__Assignment__
Beginning with the first line, return the material verbatim and without pictures.

__Dataset excerpt__
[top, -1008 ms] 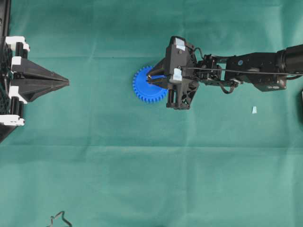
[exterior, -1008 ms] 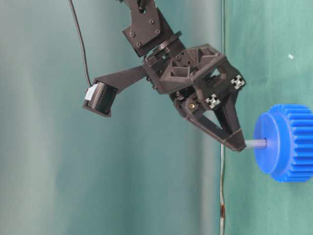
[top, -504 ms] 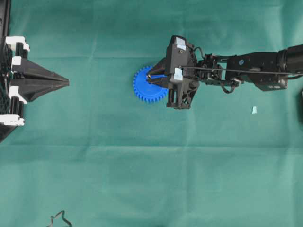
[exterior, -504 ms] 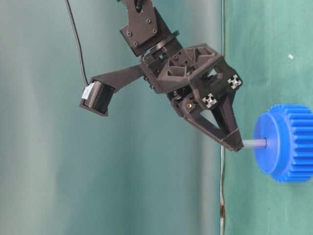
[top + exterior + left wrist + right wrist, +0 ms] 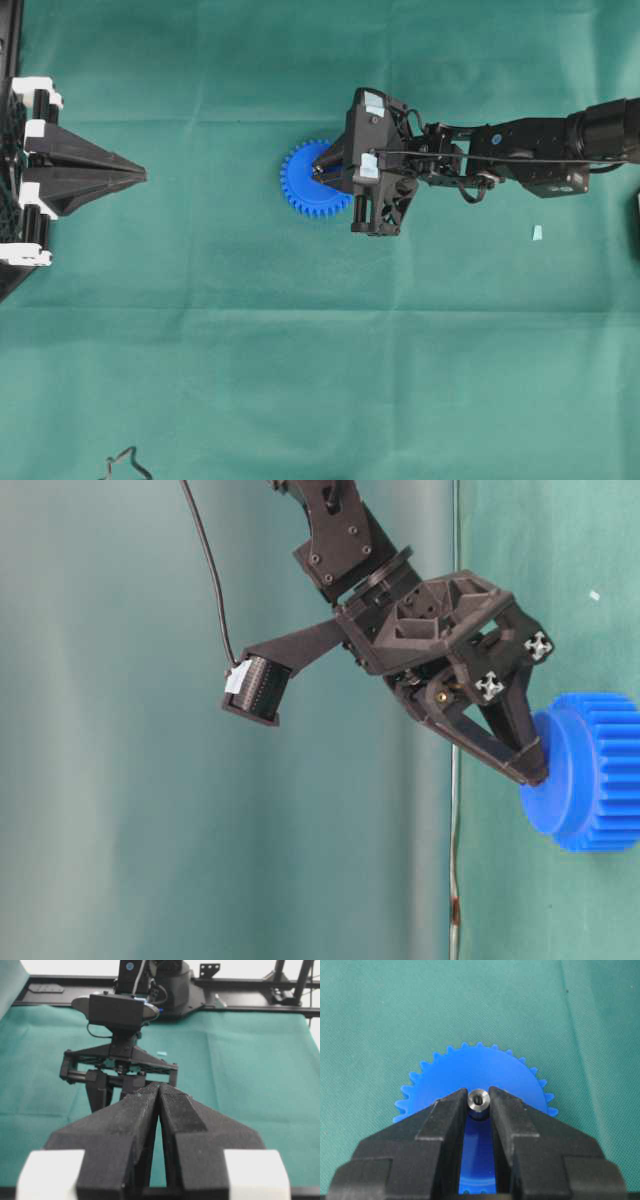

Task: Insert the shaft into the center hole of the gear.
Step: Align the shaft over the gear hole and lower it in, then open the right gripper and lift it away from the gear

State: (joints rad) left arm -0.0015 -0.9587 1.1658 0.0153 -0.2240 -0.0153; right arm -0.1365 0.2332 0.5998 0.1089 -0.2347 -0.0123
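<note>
right claw [image 5: 535, 772] lowered onto gear [image 5: 590, 772]; shaft [image 5: 479, 1100] pushed in; exposed length gone

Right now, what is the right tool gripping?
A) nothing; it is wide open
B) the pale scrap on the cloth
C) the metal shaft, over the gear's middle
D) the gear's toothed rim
C: the right tool pinches the silvery shaft between its fingers, right above the blue gear.
</note>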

__Answer__
[top, -1008 ms] 
[exterior, -1008 ms] 
[top, -504 ms] 
[exterior, -504 ms] 
[top + exterior + left wrist + right wrist, +0 ms] 

Task: Insert the shaft into the center hole of the gear.
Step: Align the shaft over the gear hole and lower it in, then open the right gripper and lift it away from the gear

State: (joints rad) left arm -0.0015 -0.9587 1.1658 0.0153 -0.2240 -0.0153; right arm -0.1365 0.2332 0.5998 0.1089 -0.2347 -0.0123
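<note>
right claw [image 5: 535, 772] lowered onto gear [image 5: 590, 772]; shaft [image 5: 479, 1100] pushed in; exposed length gone

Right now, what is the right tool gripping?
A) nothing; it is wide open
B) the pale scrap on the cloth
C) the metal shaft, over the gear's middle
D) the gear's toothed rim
C: the right tool pinches the silvery shaft between its fingers, right above the blue gear.
</note>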

The exercise is complete with this answer.